Como você pode esperar, o Ransom Note consiste em cartas que parecem ter sido cortadas às pressas de revistas para formar mensagens enervantes. Existem vários estilos dessas fontes disponíveis, muitas delas para download gratuitamente, e você pode usá-las para escrever coisas como Pay up ou o gatinho consegue. Inevitavelmente, essas ameaças não parecem muito realistas, e Ransom Note é uma fonte melhor usada para efeitos cômicos, talvez para dizer que Christian está tendo outra sangrenta festa de aniversário de paintball - por favor, venha.

Os nomes geralmente são melhores do que o tipo - BlackMail, Entebbe, Bighouse. Nenhum deles, no entanto, tem uma nota de resgate genuína, cola e ameaça, nem a arte de choque recortada das capas de disco originais do Sex Pistols.

# 1 A fonte olímpica de 2012

Precisamente 800 dias antes do início dos Jogos Olímpicos, a loja oficial de Londres 2012 começou a vender táxis em miniatura em rosa, azul, laranja e outros tons, o primeiro de quarenta desses modelos, cada um promovendo um esporte diferente. Os táxis não são como os carinhosamente trabalhados que você pode comprar na Corgi, com portas que se abrem e faróis de joias, mais os irregulares vendidos em Leicester Square para turistas com pressa. Por que isso importa?
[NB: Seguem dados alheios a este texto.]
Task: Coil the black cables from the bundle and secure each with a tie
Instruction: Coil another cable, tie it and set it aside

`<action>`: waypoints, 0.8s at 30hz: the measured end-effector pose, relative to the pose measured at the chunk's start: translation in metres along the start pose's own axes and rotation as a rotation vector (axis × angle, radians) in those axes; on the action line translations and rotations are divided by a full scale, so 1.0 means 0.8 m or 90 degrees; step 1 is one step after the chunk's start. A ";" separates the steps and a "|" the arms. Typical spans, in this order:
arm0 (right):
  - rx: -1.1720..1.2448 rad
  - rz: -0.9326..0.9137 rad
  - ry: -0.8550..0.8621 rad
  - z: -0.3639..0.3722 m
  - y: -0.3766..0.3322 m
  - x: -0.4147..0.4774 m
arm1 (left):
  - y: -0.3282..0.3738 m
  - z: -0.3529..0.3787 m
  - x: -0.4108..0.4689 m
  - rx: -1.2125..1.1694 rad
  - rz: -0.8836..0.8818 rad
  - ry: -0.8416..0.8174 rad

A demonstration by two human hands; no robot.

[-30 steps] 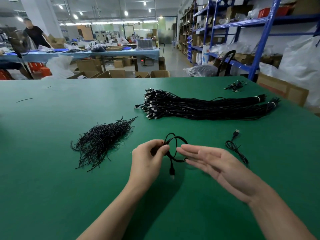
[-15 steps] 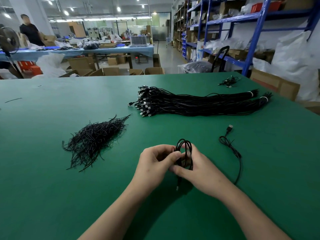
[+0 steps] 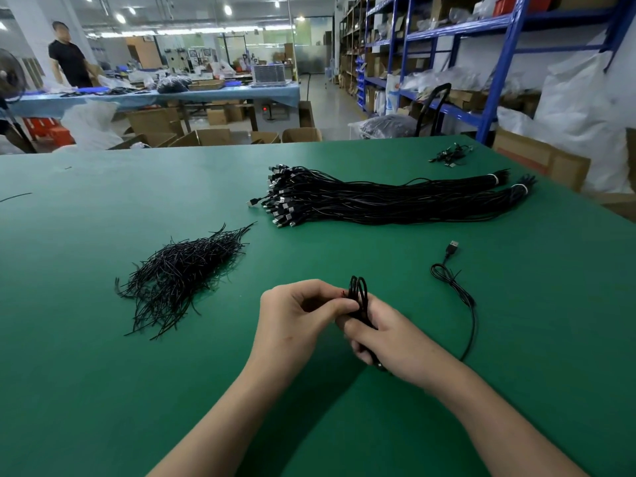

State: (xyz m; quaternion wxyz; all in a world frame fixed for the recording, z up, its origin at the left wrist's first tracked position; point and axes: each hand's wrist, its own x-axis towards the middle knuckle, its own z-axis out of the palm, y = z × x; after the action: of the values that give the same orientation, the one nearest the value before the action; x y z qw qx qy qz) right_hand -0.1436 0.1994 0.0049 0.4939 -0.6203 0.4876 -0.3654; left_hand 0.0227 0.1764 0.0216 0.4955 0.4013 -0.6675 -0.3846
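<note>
Holding the coil: the left hand (image 3: 296, 315) has its fingers curled, thumb and forefinger pinching the side of the coiled cable (image 3: 358, 293).
Right hand (image 3: 395, 342): fingers wrapped around the lower part of the same coil, knuckles up, touching the left hand's fingertips.
Coiled cable: small black loops standing upright between the two hands, above the near middle of the table (image 3: 103, 373); the lower half is hidden in the right hand.
Loose cable (image 3: 472, 315): lies just right of the right hand, plug end pointing away; its near end curves toward the wrist, and whether it joins the coil cannot be told.
Bundle (image 3: 378, 201): long black cables lying across the far right of the table, plugs fanned toward the middle, tied ends near the right edge.
Ties (image 3: 182, 273): loose black heap left of the hands, well apart from them.
Table edges: the far edge runs straight across behind the bundle; the right edge slants down past the bundle's tied ends, with a cardboard box (image 3: 540, 160) just beyond it.
Open room: bare green surface between ties and hands, between hands and bundle, and along the whole near left.
</note>
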 end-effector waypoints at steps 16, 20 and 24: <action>-0.072 -0.008 -0.017 0.009 -0.003 -0.005 | -0.001 0.001 0.003 -0.054 0.086 0.055; -0.144 0.015 0.006 0.012 -0.003 -0.008 | -0.003 0.007 -0.001 -0.126 0.024 -0.002; -0.276 0.004 0.098 0.011 -0.005 -0.006 | -0.003 0.018 -0.008 -0.148 -0.023 0.001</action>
State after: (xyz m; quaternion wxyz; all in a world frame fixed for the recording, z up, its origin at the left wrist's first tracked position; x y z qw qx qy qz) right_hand -0.1353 0.2061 0.0065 0.3116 -0.6803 0.5932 -0.2969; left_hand 0.0105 0.1827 0.0141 0.5325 0.3534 -0.6105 -0.4678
Porque eles são um exemplo de design muito ruim, algo que Londres começou a evitar nos últimos anos. O que os torna duplamente ruins é a embalagem, que vem com um pouco de curiosidade sobre todos os esportes olímpicos e paraolímpicos, cada um anunciado com a pergunta Você Sabia? no que é certamente a pior nova fonte pública dos últimos 100 anos.
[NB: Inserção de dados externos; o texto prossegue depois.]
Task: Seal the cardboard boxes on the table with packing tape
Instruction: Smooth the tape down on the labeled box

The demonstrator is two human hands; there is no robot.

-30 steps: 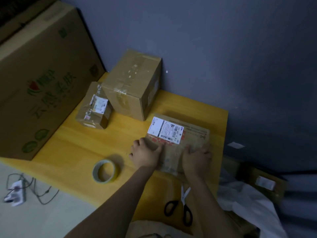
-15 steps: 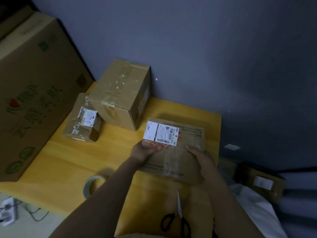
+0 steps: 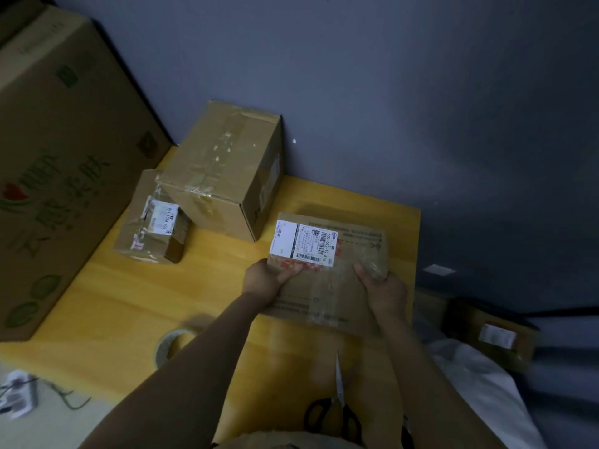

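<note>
A flat cardboard box with a white shipping label and clear tape across its top is lifted off the yellow table, its near edge raised. My left hand grips its left edge, thumb on top. Its right side is held by my right hand, fingers curled over the top. A roll of packing tape lies on the table at the lower left, partly hidden by my left forearm. A taped medium box stands against the wall, with a small labelled box to its left.
A very large printed carton fills the left side. Black-handled scissors lie at the table's near edge between my arms. Off the table to the right are white plastic and another labelled box. A power strip lies on the floor at left.
Both hands went from pressing on the flat box's top to gripping its sides and lifting it off the table. The view shifted down and left.
</note>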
A fonte é baseada em irregularidades, geralmente não um atributo relacionado ao esporte.

A fonte olímpica de Londres 2012, que é chamada de manchete de 2012, pode ser ainda pior do que o logotipo olímpico de Londres 2012, mas quando foi lançado as pessoas estavam tão cansadas de ficar indignadas com o logotipo que o tipo quase passou despercebido. O logotipo foi objeto de paródia imediata (alguns detectados Lisa Simpson fazendo sexo , outros uma suástica), e até mesmo o assunto de um alerta de saúde - uma versão pulsante e animada teria causado ataques epilépticos. No International Herald Tribune, Alice Rawsthorn observou que se parece cada vez mais com o equivalente gráfico do que nós britânicos chamamos de 'dança do pai' - ou seja, um homem de meia-idade que se esforça tanto para ser legal na pista de dança que falha.
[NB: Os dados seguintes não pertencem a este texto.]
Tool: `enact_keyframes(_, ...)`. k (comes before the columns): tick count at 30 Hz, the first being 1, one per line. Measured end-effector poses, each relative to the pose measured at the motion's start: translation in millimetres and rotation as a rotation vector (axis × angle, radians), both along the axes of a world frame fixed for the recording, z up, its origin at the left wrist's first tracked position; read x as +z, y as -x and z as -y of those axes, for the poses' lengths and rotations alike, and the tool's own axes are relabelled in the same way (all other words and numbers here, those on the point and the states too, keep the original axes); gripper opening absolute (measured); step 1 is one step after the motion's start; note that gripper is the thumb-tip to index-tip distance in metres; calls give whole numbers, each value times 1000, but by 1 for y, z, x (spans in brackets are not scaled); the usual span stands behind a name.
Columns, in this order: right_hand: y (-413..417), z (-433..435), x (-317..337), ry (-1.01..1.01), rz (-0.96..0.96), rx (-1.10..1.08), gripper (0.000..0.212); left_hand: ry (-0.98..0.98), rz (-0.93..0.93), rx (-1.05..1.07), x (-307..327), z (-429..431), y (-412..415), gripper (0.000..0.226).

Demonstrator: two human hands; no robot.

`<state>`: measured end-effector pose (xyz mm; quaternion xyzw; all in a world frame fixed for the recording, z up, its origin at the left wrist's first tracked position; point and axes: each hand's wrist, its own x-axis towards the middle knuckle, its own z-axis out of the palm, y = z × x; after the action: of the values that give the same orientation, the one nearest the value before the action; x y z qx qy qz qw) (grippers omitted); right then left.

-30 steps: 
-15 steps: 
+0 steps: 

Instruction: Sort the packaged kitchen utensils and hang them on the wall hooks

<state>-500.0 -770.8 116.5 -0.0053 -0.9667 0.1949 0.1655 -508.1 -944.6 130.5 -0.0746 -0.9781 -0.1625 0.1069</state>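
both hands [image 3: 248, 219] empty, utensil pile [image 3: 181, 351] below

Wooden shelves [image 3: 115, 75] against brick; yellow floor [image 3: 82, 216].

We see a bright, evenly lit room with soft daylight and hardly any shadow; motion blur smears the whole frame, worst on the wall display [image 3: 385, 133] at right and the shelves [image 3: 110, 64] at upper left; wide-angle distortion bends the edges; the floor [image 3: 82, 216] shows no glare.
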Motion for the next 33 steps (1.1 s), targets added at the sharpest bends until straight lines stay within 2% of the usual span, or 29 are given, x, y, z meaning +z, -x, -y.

Assim como o logotipo, a fonte nada legal é baseada em irregularidades e crueza, atributos normalmente não considerados quando se trata de esporte. Ou talvez seja uma tentativa de parecer descolado e despojado com as crianças - parece um pouco com o tipo de marcação que se vê no graffiti dos anos 1980. Ele também tem uma aparência vagamente grega, ou pelo menos a interpretação do grego no Reino Unido, o tipo de inscrição que você encontrará nas lojas e restaurantes de kebab de Londres chamados Dionísio. A inclinação das letras é repentinamente interrompida por um o bem redondo e vertical, que pode ser uma tentativa de ser um anel olímpico. A fonte tem algumas coisas a seu favor: é instantaneamente identificável, não é facilmente esquecível e, como veremos muito dela, pode acabar deixando de nos ofender. Vamos esperar que eles mantenham isso fora das medalhas.